| Problem to solve |
Print word for word whatever lies between the first line of the material and the line holding "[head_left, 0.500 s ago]", both included, and omit all pictures.

| Dataset extract |
++++
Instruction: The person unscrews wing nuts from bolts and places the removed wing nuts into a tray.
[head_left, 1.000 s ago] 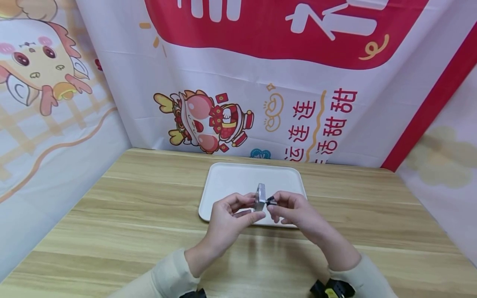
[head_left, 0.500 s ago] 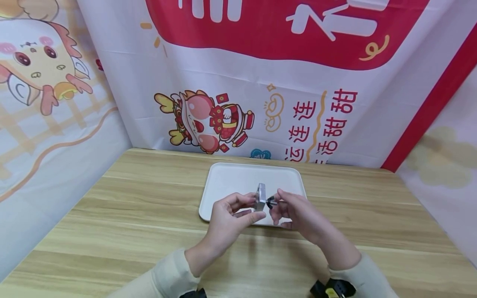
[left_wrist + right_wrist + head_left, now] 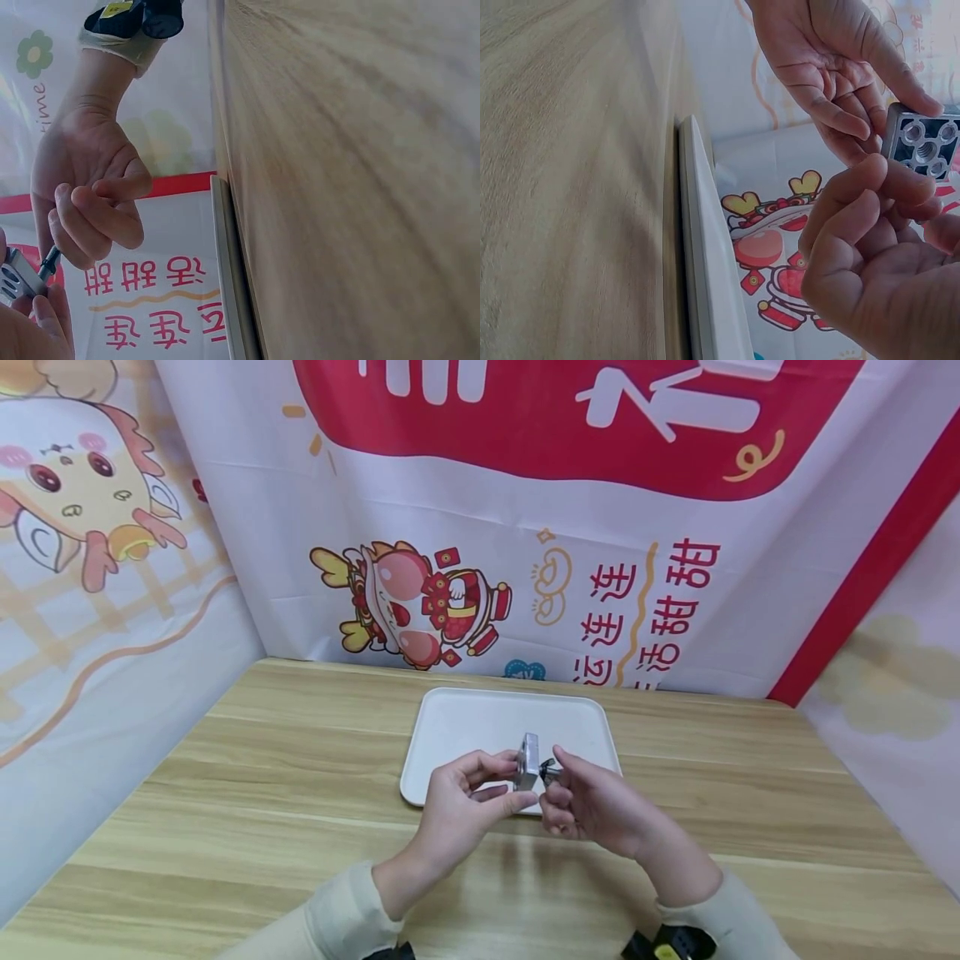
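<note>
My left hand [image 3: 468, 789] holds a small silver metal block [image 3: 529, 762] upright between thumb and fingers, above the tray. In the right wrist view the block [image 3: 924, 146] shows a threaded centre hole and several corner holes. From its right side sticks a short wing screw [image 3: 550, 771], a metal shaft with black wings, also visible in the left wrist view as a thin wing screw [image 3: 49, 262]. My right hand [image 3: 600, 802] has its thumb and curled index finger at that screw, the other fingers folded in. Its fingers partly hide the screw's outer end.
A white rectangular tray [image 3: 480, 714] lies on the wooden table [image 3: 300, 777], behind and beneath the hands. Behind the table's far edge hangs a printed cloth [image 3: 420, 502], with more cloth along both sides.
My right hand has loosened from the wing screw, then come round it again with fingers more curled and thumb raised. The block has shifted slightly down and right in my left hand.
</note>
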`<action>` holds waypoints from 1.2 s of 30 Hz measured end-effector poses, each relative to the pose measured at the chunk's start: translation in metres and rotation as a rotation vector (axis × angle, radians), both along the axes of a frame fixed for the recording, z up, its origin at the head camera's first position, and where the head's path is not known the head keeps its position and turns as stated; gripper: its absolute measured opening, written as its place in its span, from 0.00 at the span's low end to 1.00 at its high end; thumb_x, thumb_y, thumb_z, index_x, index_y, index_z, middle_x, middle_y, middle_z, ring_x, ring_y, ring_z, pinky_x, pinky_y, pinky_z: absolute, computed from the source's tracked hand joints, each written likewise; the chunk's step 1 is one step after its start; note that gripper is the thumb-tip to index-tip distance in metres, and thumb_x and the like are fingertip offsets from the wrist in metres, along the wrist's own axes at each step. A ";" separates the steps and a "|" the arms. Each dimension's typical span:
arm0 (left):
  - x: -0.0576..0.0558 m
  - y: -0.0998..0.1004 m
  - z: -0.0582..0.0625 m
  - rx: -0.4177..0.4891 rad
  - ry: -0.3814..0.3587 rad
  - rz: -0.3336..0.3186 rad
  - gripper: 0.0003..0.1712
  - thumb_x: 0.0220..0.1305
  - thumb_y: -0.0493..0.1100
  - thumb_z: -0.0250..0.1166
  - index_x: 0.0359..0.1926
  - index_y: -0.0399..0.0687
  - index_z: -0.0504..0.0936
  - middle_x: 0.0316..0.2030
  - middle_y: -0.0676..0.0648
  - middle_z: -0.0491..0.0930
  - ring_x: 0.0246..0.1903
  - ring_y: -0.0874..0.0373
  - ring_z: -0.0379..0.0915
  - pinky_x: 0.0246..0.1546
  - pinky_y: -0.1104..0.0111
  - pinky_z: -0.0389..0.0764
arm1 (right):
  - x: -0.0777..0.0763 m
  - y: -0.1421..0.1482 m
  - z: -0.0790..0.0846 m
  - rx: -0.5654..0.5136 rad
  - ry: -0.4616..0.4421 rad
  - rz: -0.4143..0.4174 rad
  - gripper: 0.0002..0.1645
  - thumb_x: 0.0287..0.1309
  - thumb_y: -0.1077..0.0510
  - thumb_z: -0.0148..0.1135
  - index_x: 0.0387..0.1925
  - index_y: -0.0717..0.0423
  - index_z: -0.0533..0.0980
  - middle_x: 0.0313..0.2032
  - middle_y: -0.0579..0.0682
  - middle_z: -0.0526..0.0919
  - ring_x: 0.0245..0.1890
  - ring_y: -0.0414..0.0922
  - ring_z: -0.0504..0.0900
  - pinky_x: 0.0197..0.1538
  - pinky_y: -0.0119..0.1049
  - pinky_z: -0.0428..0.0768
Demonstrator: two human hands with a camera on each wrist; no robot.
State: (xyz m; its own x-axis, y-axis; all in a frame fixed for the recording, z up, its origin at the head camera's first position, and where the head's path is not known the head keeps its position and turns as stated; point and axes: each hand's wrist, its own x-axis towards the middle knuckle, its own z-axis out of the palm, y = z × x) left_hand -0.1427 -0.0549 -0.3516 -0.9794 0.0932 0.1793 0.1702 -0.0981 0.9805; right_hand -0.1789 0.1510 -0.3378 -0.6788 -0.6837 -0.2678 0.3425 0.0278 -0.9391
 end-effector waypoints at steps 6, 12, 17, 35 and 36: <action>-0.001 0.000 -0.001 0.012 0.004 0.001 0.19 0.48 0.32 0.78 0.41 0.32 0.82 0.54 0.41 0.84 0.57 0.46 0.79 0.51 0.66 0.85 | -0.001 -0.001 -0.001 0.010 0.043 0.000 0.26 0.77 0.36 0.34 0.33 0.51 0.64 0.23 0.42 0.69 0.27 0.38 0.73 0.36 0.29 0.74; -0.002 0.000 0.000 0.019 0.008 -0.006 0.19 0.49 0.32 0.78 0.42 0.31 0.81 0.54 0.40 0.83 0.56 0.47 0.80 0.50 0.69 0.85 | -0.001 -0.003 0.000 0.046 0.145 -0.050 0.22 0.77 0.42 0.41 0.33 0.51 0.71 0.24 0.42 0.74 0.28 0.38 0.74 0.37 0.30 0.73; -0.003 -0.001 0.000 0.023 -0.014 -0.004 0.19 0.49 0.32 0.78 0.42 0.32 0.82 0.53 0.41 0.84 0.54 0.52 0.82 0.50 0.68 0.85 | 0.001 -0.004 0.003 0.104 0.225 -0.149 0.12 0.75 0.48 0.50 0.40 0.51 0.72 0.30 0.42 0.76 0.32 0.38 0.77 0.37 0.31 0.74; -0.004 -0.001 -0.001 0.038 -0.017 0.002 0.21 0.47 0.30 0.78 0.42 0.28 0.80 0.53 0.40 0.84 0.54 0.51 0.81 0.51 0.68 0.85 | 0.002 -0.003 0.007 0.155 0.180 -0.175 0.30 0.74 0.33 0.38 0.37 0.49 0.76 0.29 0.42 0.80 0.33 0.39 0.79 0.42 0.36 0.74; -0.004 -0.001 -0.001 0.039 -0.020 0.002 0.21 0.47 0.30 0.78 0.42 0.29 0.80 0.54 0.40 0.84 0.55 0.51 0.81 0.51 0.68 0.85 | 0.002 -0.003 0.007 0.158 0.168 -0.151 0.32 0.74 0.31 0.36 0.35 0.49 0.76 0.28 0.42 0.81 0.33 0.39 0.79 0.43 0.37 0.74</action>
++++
| Solution to this task |
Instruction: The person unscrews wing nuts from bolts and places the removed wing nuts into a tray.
[head_left, 1.000 s ago] 
[head_left, 0.500 s ago] 

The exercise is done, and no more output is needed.